Most machinery already exists for manual, animal-drawn or mechanised agriculture. However, if it is not locally available or accessible through import, it is an option for example, farmers, researchers and local blacksmith (or other professionals) to develop the appropriate tools. In this task, they may be supported by experts or companies from other countries or regions in order to benefit from existing experiences.

 

 

Pest, weed and fertility management

 

Pest, weed and fertility management are critical issues in any farming system. Before implementing Conservation Agriculture, any limitation related to pest, weed and soil fertility must be assessed and addressed. This may imply chemical and labour inputs at the beginning which might partly exceed conventional levels. To the extent that a new balance between the organisms and the farm ecosystems – pests and beneficial organisms, crops and weeds – becomes established and the farmer learns to manage the cropping systems, the use of synthetic pesticides, herbicides and mineral fertilizer tends to decline to a level below the original “conventional” farming.

 

In case of a lack of resources or access to chemical inputs, some solutions have been found by farmers: weed control with mechanical tools and through crop rotations; use of manure, Biological nitrogen fixation (BNF) and other crops for soil fertility; home-made “soups” for disease control, etc. Combining Conservation Agriculture with Organic Agriculture is also an option which has been adopted by mostly small scale farmers.

 

Pest management

 

New, or in their appearance so far unknown pests, might occur in the beginning, which may involve inputs of chemicals. However, crop rotations and appropriate use of cover crops should also help in this task, since the beginning, by interrupting the infection chain between subsequent crops. In Conservation Agriculture systems, pest and disease control are based on Integrated Pest Management (IPM) technologies.
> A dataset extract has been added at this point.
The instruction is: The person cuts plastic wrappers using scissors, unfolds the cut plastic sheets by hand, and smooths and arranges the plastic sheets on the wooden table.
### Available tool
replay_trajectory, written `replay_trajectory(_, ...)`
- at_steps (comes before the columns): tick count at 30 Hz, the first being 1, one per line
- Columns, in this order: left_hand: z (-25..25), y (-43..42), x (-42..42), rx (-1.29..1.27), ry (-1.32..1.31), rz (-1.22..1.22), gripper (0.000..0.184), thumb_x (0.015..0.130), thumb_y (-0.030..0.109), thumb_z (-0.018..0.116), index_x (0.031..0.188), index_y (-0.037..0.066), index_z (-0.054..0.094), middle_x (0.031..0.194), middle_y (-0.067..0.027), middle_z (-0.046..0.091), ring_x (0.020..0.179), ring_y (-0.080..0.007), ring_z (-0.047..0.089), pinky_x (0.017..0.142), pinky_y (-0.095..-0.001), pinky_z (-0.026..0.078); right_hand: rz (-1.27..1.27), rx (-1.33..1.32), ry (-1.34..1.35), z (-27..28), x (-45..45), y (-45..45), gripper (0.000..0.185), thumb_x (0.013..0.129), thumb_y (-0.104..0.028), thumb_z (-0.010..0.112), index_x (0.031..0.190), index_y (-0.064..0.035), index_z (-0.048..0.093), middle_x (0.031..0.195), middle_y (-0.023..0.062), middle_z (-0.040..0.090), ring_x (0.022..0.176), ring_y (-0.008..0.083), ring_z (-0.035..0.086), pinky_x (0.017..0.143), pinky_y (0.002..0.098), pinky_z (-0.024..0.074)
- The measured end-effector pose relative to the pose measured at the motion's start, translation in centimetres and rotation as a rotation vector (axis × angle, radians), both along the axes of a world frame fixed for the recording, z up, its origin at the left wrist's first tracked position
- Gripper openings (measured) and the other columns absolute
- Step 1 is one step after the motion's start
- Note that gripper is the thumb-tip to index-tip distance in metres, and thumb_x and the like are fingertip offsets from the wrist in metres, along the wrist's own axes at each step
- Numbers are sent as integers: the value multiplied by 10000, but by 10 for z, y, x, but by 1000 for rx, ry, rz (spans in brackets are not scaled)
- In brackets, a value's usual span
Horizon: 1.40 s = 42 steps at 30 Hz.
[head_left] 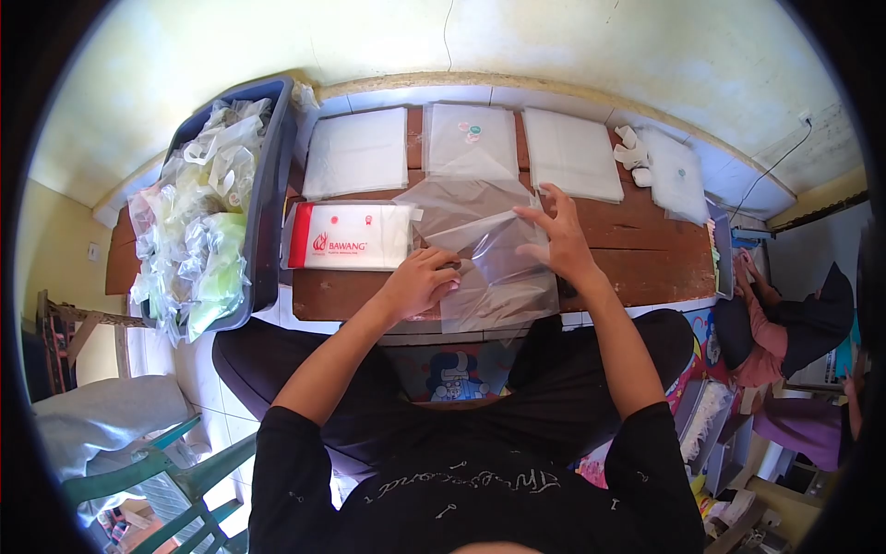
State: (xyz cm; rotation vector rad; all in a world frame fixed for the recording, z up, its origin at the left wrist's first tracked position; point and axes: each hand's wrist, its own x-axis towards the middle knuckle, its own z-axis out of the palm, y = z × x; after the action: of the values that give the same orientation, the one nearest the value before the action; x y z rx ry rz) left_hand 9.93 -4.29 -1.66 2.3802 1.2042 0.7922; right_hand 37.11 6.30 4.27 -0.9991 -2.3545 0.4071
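Clear plastic sheets or bags [498, 254] lie over the front middle of the wooden table, between my hands. My left hand [425, 282] is at their left edge with its fingers curled together; what they pinch is too small to make out. Above their right side my right hand [558, 235] is spread, fingers apart. Just left of my left hand lies a red and white package marked BAWANG [355, 236]. Behind are stacks of clear bags: a left stack [357, 152], a middle stack with small stickers [470, 138] and a right stack [572, 152].
A dark bin [263, 222] full of filled plastic bags stands at the left. Crumpled white pieces [631, 152] and another bag stack [674, 175] lie at the table's right. Other people [775, 337] sit at the far right. A green chair [185, 480] is lower left.
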Motion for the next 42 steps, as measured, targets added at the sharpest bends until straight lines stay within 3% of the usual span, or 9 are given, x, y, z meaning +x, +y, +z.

Again, information, knowledge and training are very important in IPM, and Farmer Field Schools (FFS) one possible approach to enhance farmer’s understanding of biological processes and their capabilities to respond to new problems

 

Weed management

 

Synthetic chemical herbicides may be necessary in the first years, but have to be used with very much care to reduce the negative impact on soil life. Mulch cover and cover crops, crop rotations, desiccants and herbicides are the technologies to control weeds. Mechanical weed control through rolling, cutting or breaking can also be applied. For exceptional cases mechanical weeders exist for animal traction and tractors which can work through a mulch cover. With time, the amount of herbicides needed decreases because the farmer becomes more experiences in managing the system and the weed population decreases. Biological weed control may be very effective through appropriate choice of cover crops. In southern Brazil, for example, Black Oat is integrated in the rotations to suppress weeds. It can also be used as fodder and its straw is quite persistent, which is an advantage in areas where crop residues tend to mineralise too quickly to ensure surface cover.

 

Fertility management

 

Any soil limitations, such as acidity, salinity or toxicity problems must be addressed before and during the implementation of Conservation Agriculture. Soil Organic Matter (SOM) and judicious choice of crops and cover crops play a key role in soil fertility management, and especially SOM provided by root decomposition. The integration of livestock in the system can also be a solution, especially for the farmers with poor resources or access to mineral fertilisers. The use of organic and mineral fertilisers may be necessary. Appropriate application can be done with combined tools for direct seeding-fertilisation.